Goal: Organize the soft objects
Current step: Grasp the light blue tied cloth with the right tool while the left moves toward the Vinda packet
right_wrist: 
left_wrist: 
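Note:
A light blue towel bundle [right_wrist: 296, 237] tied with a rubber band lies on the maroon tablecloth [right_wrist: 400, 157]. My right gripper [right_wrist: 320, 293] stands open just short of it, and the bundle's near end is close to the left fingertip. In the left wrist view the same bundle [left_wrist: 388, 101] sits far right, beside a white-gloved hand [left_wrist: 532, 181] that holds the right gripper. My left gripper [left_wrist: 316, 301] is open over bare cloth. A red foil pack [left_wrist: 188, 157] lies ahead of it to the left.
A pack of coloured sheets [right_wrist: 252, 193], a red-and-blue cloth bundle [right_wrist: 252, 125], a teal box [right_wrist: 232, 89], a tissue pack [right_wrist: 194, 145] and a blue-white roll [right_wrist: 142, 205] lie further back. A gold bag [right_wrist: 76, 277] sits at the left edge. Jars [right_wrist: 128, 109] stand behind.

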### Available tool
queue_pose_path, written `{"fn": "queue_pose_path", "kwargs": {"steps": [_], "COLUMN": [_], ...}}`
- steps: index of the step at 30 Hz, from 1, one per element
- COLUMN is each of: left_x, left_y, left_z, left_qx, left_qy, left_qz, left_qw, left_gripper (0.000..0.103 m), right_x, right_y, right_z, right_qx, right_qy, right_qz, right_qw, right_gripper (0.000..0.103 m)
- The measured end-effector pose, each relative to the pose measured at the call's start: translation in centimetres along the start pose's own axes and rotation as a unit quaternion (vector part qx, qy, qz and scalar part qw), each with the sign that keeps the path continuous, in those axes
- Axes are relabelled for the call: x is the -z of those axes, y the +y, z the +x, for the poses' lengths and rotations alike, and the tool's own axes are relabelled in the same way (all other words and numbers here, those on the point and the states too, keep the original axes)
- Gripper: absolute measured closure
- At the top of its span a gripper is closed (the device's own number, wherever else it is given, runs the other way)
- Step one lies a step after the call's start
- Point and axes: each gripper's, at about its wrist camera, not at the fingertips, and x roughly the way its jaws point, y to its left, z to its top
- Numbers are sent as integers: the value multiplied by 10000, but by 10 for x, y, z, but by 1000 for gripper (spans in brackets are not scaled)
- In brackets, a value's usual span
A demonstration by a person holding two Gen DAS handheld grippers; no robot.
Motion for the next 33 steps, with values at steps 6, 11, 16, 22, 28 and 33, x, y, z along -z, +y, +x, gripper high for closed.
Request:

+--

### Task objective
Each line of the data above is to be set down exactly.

### Answer for the task
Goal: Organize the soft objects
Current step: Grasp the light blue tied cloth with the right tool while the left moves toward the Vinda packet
right_wrist: 
left_wrist: 
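Note:
A light blue towel bundle [right_wrist: 296, 237] tied with a rubber band lies on the maroon tablecloth [right_wrist: 400, 157]. My right gripper [right_wrist: 320, 293] stands open just short of it, and the bundle's near end is close to the left fingertip. In the left wrist view the same bundle [left_wrist: 388, 101] sits far right, beside a white-gloved hand [left_wrist: 532, 181] that holds the right gripper. My left gripper [left_wrist: 316, 301] is open over bare cloth. A red foil pack [left_wrist: 188, 157] lies ahead of it to the left.
A pack of coloured sheets [right_wrist: 252, 193], a red-and-blue cloth bundle [right_wrist: 252, 125], a teal box [right_wrist: 232, 89], a tissue pack [right_wrist: 194, 145] and a blue-white roll [right_wrist: 142, 205] lie further back. A gold bag [right_wrist: 76, 277] sits at the left edge. Jars [right_wrist: 128, 109] stand behind.
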
### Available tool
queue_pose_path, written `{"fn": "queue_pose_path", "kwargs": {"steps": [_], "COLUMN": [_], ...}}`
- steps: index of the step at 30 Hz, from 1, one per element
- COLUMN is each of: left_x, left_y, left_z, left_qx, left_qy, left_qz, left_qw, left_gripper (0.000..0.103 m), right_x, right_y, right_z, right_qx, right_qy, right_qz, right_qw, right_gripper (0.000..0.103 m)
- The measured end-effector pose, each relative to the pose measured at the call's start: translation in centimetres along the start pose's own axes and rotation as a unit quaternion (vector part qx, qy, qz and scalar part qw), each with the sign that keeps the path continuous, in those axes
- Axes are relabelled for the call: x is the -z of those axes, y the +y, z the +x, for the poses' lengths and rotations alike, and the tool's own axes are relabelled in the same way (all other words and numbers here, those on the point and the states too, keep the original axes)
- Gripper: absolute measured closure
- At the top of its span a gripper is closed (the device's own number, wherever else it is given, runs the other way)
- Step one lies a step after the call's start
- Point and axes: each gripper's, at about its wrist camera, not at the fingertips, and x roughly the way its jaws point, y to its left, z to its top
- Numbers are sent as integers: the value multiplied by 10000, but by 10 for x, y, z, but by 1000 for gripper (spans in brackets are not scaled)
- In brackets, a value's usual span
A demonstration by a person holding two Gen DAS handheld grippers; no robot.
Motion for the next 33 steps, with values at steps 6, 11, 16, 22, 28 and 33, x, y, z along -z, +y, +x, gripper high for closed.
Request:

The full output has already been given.